For each line in the material below that holds "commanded", copy that line.

(Data segment)

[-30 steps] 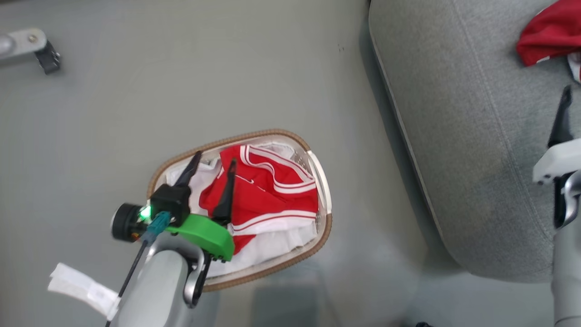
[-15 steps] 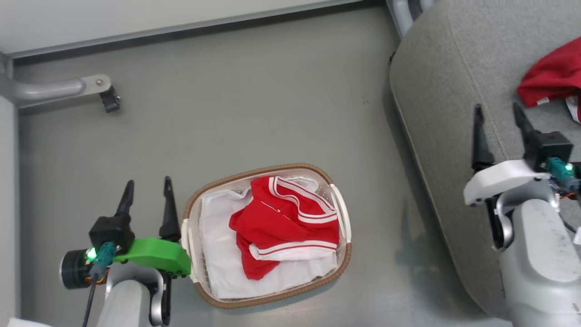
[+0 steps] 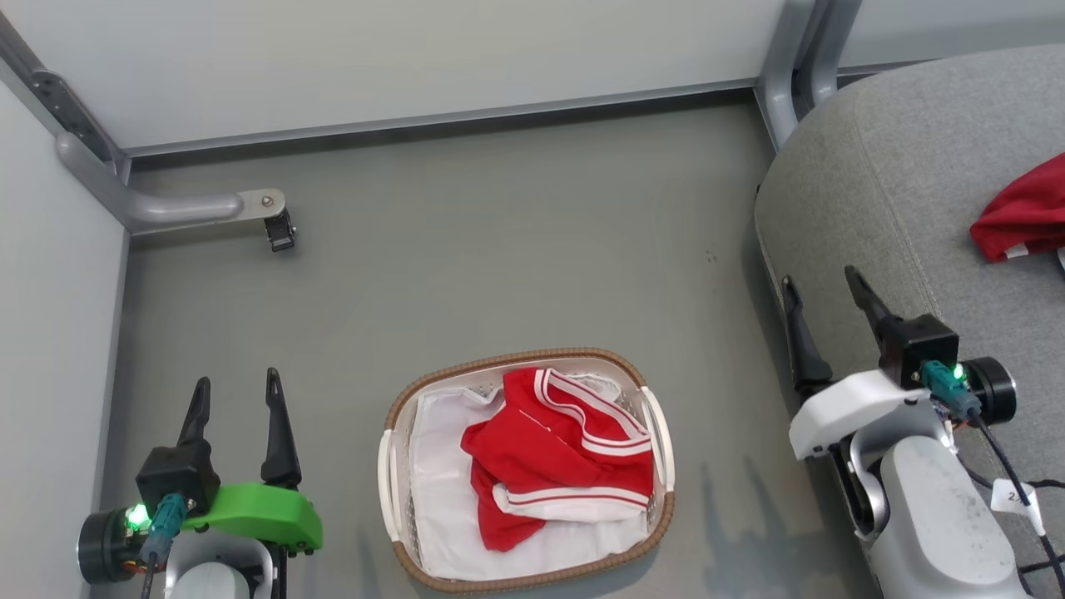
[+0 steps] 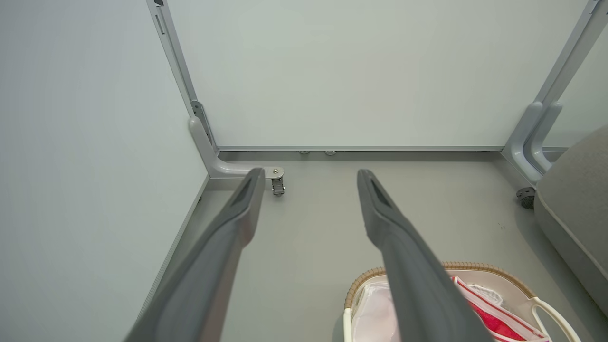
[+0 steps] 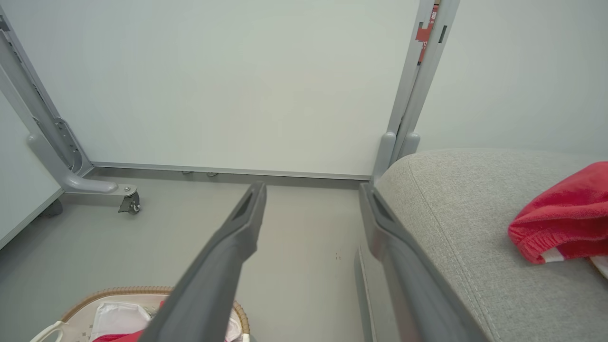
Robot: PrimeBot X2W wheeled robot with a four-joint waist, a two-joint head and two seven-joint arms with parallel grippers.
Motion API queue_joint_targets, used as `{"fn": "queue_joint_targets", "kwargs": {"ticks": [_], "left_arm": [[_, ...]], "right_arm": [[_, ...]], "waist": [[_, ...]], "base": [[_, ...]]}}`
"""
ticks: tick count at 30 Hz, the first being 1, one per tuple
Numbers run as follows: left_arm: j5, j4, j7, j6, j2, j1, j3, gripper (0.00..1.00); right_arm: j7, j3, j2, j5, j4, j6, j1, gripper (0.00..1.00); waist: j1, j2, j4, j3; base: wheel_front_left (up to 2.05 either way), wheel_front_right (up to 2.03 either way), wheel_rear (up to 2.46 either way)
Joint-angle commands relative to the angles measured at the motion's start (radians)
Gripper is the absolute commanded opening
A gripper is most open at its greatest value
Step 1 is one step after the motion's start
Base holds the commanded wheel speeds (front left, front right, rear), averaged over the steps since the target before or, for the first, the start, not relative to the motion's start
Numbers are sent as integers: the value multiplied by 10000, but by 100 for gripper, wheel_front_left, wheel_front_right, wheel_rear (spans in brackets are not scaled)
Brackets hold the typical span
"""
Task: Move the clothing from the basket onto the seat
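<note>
Red and soft, the sports clothing with white stripe trim (image 3: 566,449) lies bunched in the small white perforated plastic basket with a brown woven rim (image 3: 541,353), on top of a plain white sheet (image 3: 437,499). The basket stands on the smooth grey floor (image 3: 499,249) between your two grippers, just to the right of the left gripper (image 3: 236,379) and down to the left of the right gripper (image 3: 819,278). Both grippers have their fingers spread apart and hold nothing. The large light-grey woven-fabric seat (image 3: 882,191) begins right at the right gripper's fingers and runs off to its right, where another red garment (image 3: 1019,220) already lies.

Expect the clothing to be light and limp. It should hang and unfold as you lift, so raise it well clear of the rim before you carry it across. The fabric looks smooth, and a thin edge could slip out. I'd take a thick fold at the raised hump near the striped band, coming from above. Keep the fingertips shallow, or you may pinch the sheet too and drag it, or the light basket, along.
</note>
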Motion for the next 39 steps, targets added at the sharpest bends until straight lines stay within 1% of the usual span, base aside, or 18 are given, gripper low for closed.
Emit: {"fn": "queue_joint_targets", "kwargs": {"ticks": [1,5,12,16,23,32,36,39], "left_arm": [[45,-23,6,-29,7,238,2,100],[17,-145,8,83,6,598,-149,100],[-484,-350,6,340,7,1348,-552,100],[-524,-374,6,363,9,1403,-767,100],[-475,-349,6,394,9,1252,-872,100],[-658,-49,8,244,9,975,-1233,100],[-737,374,8,-16,10,560,-1658,100],[-938,873,9,-177,13,147,-1965,100]], "right_arm": [[-21,53,-45,75,26,-10,243,100],[-21,196,-42,208,14,-10,747,100],[-19,312,-42,459,-93,-10,1620,100],[-21,312,-39,459,-112,-10,1728,100],[-19,451,-40,423,-118,-10,1529,100],[-21,564,-39,393,-214,-10,1227,100],[-21,604,-44,510,-344,-10,876,100],[-21,756,-36,583,-544,-10,430,100]], "waist": [[0,0,110,-245],[0,0,94,-528],[0,0,77,-954],[0,0,69,-936],[0,0,16,-797],[0,0,-17,-400],[0,0,-154,158],[0,0,-330,795]], "base": [[0,0,0],[0,0,0],[0,0,0],[0,0,0],[0,0,0],[0,0,0],[0,0,0],[0,0,0]]}}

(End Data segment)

- _Reply to the task_:
Gripper is the absolute commanded opening
Base holds the commanded wheel speeds (front left, front right, rear), averaged over the steps since the target before or, for the first, the start, not relative to the motion's start

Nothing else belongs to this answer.